3) Stopping the "patent trolls" [shell companies which no utility other than to litigate] is a completely other matter IMHO. The patent system is designed to protect innovation - I'm not sure it was designed to facilitate companies purchasing huge packets of IP protection to simply stiffle innovation. Llegislative restrictions should be placed around IP attaching to a product or service which looses it's enforceability if it abstracts itself too far from this product or service - meaning companies who acquire technology can continue to gain from their acquisition [product/service] as it is inferred they are in a similar field and therefore would satisfy any such test - but which ultimately means that trolls who acquire IP don't have anything to gain. They are too far abstracted which means their enforcability is dead.
i.e. A University developing and researching technology doesn't have an "abstract connection" to any patents they hold - they developed the technology and therefore have a direct association to the product/service - regardless of who they licence it to for further commercialization - arguably, without their initial cost of research and development the patent wouldn't exist and the world wouldn't benefit from their efforts. IF a troll acquired the patent and had no intention to develop the disclosed invention -they have no direct association and therefore it's useless.
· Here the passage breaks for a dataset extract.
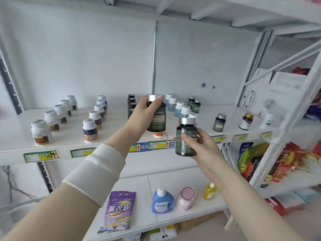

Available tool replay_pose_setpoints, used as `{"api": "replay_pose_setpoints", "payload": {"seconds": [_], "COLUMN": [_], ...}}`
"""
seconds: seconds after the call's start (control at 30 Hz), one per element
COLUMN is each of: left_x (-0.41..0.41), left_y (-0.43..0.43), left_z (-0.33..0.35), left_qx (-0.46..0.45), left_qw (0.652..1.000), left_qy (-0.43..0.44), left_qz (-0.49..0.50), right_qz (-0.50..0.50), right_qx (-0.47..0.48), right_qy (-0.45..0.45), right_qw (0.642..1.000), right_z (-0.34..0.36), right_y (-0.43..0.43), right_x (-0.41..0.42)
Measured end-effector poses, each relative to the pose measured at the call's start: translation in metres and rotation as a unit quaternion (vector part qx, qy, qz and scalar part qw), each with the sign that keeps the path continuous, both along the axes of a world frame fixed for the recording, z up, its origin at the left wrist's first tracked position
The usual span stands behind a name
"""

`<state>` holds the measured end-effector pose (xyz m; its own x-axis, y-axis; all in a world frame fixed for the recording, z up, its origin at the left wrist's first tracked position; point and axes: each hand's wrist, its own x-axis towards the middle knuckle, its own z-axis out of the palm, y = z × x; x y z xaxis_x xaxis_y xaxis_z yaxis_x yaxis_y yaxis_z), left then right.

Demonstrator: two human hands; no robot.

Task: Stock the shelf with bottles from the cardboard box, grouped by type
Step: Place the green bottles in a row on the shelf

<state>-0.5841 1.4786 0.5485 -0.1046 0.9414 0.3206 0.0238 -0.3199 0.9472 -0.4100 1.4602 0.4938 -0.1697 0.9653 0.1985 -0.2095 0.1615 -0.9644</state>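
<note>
Hands each gripping one dark silver-capped bottle at the shelf (199,117).
Left hand (141,113) fingers wrap the raised bottle (157,117); right hand (199,146) pinches the lower bottle (186,138), label blurred, apparently matching.

Back wall (78,54): plain pale grey-white panels, with a thin vertical metal strip (154,56) at the centre seam. Two small purple dots (203,84) on the right panel. Overhead: underside of a white metal deck with cross ribs (196,13). Right side: white upright with diagonal bracing (284,61); behind it a neighbouring rack (295,181) with colourful snack packets. Left edge: dark slotted upright (7,80). Lower left: marbled white surface with dark veins (12,185). Lighting soft, even, no hard shadows. Frame edges motion-blurred.
</note>
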Motion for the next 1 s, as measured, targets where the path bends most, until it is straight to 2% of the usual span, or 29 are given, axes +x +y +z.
{"api": "replay_pose_setpoints", "payload": {"seconds": [0.17,0.3,0.5,0.63,0.7,1.0], "left_x": [0.079,0.127,0.18,0.203,0.211,0.231], "left_y": [0.062,0.126,0.222,0.28,0.309,0.403], "left_z": [0.005,0.009,0.012,0.013,0.01,-0.013], "left_qx": [-0.001,0.005,-0.018,-0.038,-0.049,-0.089], "left_qw": [0.998,0.997,0.996,0.996,0.996,0.988], "left_qy": [0.026,0.036,0.046,0.02,0.041,0.123], "left_qz": [-0.049,-0.074,-0.078,-0.077,-0.064,0.01], "right_qz": [-0.037,-0.04,0.012,0.034,0.037,0.1], "right_qx": [-0.004,0.012,-0.017,-0.027,-0.025,-0.019], "right_qy": [0.023,0.001,-0.002,0.006,-0.002,-0.17], "right_qw": [0.999,0.999,1.0,0.999,0.999,0.98], "right_z": [0.002,0.013,0.03,0.034,0.031,0.026], "right_y": [0.05,0.109,0.202,0.26,0.289,0.401], "right_x": [0.079,0.126,0.18,0.208,0.22,0.243]}}
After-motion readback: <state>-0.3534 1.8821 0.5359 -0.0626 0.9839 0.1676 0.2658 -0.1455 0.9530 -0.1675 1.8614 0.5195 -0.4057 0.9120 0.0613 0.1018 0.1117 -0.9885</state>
A "bad faith" test if you will.
"Trolls" - at least in my view - have no direct connection to the patentable subject matter - a so-called "abstract connection" - and therefore aren't actually "benefiting" from their effort in developing the patentable subject matter. They are essentially those entities who use patents purely as an enforceable mechanism in order to extract income from innovators and that's a sad by-product of patents unfortunately. In Trademark law, trademarks registered in "bad-faith" can be extinguished and it would not be that difficult to extend such a concept to patents such that owners who acquire patent rights in bad-faith [that is, purely to stifle innovation without any direct connection to the patentable material] - should loose them.